Ganesh’s ability to take everyone along will be even more crucial as Portea expands its network across the health-care ecosystem, tying up with insurance companies, medical device manufacturers, equipment-leasing companies, and pharmacies. Ganesh points out that insurers, for instance, can cut costs because of the quality of patient records at Portea’s disposal. Hospitals can discharge patients early—they tend to stay on to claim insurance—because “[we tell them] the home is a less infectious environment to recover in”.

Similarly, primary care is generally not covered under insurance, so people wait until they get really sick and need to be hospitalised. This pushes up expenses and insurance claims. A plan to partner insurance companies to help them disburse primary care insurance has been in the works for over a year, though Ganesh won’t reveal details. Meanwhile, Portea has signed up close to 50 hospitals in 12 cities—that’s almost 18,000 beds—to provide home care. “We work with clinicians, specialists, and other hospital staff so they can recommend us,” says Tewari. “It has been operationally challenging,” but accounts for over 30% of Portea’s patient portfolio.

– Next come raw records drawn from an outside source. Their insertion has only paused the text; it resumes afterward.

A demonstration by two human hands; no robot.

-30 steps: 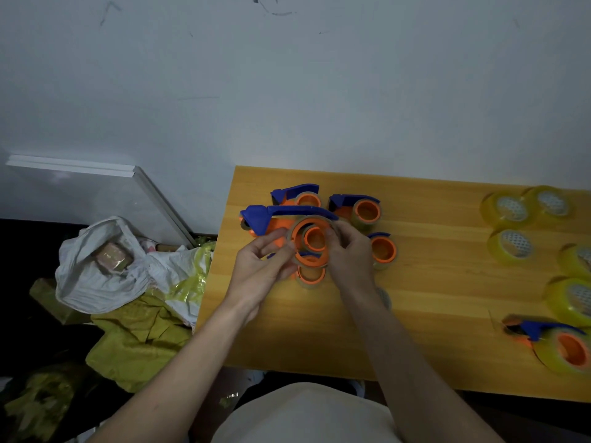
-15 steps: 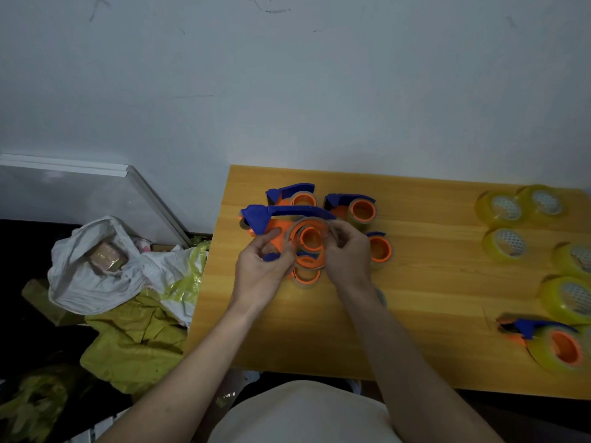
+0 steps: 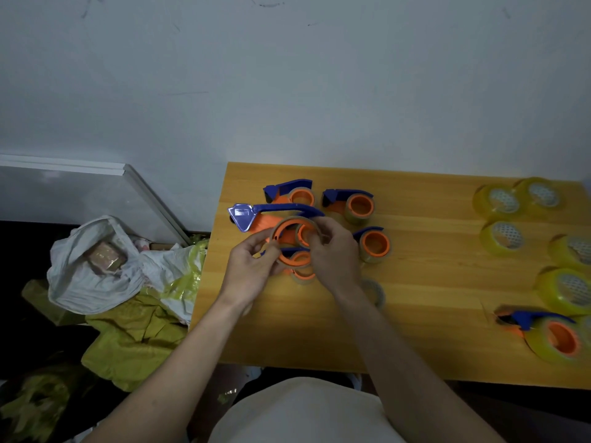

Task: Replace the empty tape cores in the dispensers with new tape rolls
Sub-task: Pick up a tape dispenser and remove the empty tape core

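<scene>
Left hand: I am gripping with my left hand (image 3: 252, 266), fingers curled at the lower left rim of the dispenser (image 3: 281, 223) I am holding just above the tabletop (image 3: 415, 330).
Right hand: my right hand (image 3: 335, 254) is pinching the empty core (image 3: 292, 239), thumb and fingers curled on its right rim.
Where the core is: it is sitting around the orange hub, under the dispenser's blue arm, in front of me at the left end of the tabletop.
How it will handle: I am judging the core to be light, thin and somewhat stiff, so it could buckle if I am squeezing hard; a grip on opposite rims should be safer than pressing its flat wall.
Dispenser feel: hard plastic, light, likely to twist in my grip unless my left hand is bracing it; whether the blue end carries a blade I cannot tell, so I am keeping clear of it.
Waiting dispensers: four more (image 3: 361, 204) are lying just behind and beside my hands.
New rolls: yellowish tape rolls (image 3: 502, 236) are lying well apart at the right end; they look heavier and smooth-sided, so best taken across the outer face.
Done already: one dispenser with a full roll (image 3: 556, 338) is lying at the near right.
</scene>
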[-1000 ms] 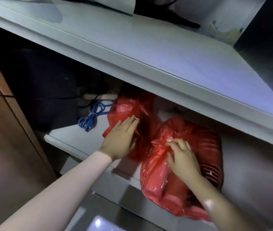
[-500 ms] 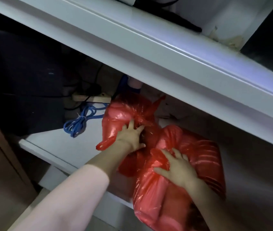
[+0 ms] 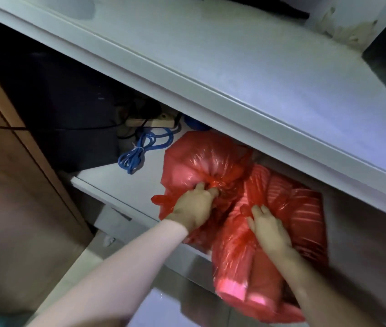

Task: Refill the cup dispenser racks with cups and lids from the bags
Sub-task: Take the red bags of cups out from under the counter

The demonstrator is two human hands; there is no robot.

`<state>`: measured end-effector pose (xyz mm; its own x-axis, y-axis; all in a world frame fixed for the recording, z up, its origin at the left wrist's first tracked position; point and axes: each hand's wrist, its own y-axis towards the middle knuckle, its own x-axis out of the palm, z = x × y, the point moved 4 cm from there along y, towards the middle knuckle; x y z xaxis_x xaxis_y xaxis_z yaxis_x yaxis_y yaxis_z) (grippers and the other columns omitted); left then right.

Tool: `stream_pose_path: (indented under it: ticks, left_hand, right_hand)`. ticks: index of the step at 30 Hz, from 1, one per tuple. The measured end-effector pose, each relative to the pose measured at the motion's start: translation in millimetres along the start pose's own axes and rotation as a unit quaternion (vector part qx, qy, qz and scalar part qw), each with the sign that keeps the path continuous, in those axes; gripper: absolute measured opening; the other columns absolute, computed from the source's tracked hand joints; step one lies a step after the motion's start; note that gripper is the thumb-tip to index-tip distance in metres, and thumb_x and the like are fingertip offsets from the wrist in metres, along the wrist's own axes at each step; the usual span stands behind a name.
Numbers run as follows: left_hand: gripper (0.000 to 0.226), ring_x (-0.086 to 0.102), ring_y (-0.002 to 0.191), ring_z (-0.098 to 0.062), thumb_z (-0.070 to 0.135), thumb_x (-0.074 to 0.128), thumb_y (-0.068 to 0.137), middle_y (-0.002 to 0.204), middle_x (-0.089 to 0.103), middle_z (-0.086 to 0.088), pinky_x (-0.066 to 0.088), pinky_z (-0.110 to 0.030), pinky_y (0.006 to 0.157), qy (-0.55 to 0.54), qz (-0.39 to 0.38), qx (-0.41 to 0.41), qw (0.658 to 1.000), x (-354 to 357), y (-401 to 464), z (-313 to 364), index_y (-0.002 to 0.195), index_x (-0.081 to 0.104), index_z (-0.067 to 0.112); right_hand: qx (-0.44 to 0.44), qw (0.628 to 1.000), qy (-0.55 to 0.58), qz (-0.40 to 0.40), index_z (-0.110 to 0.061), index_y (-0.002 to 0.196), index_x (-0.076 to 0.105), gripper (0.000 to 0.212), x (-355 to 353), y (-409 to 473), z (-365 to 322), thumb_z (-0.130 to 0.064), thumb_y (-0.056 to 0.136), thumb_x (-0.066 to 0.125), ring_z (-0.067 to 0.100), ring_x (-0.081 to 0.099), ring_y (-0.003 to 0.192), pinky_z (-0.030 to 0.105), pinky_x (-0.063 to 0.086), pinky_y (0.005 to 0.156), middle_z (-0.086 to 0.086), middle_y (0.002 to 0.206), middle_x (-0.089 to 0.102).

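— What fills the view?

— A white counter point(image 3: 270, 74) overhanging a lower shelf point(image 3: 126, 185). Two red plastic bags sit on that shelf, touching: the right bag point(image 3: 281, 244) of stacked cups juts past the shelf edge, the left bag point(image 3: 201, 159) lies further in.

— And the hands?

— The left hand point(image 3: 193, 210) curls round the left bag's knotted neck. The right hand point(image 3: 270, 228) lies on the right bag, fingers bent into the plastic.

— Anything smaller?

— A coiled blue cable point(image 3: 140, 153) beside the left bag.
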<state>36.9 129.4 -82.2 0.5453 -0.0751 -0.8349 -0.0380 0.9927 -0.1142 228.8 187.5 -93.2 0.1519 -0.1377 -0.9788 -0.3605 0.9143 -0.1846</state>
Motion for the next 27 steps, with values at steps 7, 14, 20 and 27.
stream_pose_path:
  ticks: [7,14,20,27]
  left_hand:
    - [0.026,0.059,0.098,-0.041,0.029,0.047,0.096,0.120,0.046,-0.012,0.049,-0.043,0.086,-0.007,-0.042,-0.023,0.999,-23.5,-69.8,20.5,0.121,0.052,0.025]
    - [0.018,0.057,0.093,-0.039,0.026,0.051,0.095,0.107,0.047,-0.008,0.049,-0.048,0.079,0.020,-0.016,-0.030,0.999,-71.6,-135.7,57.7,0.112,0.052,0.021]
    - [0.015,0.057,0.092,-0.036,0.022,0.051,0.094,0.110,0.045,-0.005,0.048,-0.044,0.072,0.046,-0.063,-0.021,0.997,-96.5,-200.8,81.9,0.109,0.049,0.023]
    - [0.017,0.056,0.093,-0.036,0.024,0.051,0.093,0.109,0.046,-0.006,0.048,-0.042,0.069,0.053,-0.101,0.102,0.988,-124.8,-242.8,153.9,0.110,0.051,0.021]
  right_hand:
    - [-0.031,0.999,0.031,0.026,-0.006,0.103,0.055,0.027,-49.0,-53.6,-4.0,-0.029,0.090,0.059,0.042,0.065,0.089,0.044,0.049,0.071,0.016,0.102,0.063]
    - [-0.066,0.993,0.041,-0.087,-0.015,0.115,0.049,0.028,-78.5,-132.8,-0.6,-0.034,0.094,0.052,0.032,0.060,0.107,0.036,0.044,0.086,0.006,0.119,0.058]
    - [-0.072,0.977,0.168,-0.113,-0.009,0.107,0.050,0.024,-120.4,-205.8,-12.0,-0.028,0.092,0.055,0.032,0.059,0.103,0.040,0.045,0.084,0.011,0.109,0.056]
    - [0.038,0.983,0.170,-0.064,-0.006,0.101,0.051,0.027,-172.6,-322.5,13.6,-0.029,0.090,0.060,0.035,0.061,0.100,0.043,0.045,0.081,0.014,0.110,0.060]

Portea’s ultimate vision is to deliver all-encompassing primary care—physician visits, health checkups, diagnostics, physiotherapy, short- and long-term nursing care, post-discharge care, geriatric care, disease management, and remote monitoring—says Mahendran Balachandran, health-care lead for Accel Partners, and board member at Portea. “Primary care is the first and most critical touch point for consumers of health care. Portea has the ability to be India’s largest consumer health-care brand.”
Will it continue to retain 85% control of ops when it gets there? “The success of any business finally depends on unit economics, not on whether it’s a marketplace or owns the entire value chain,” says Balachandran. “To me, what will make Portea successful is Meena’s ownership over every aspect of the business.”

That’s if she isn’t called away by the next big thing.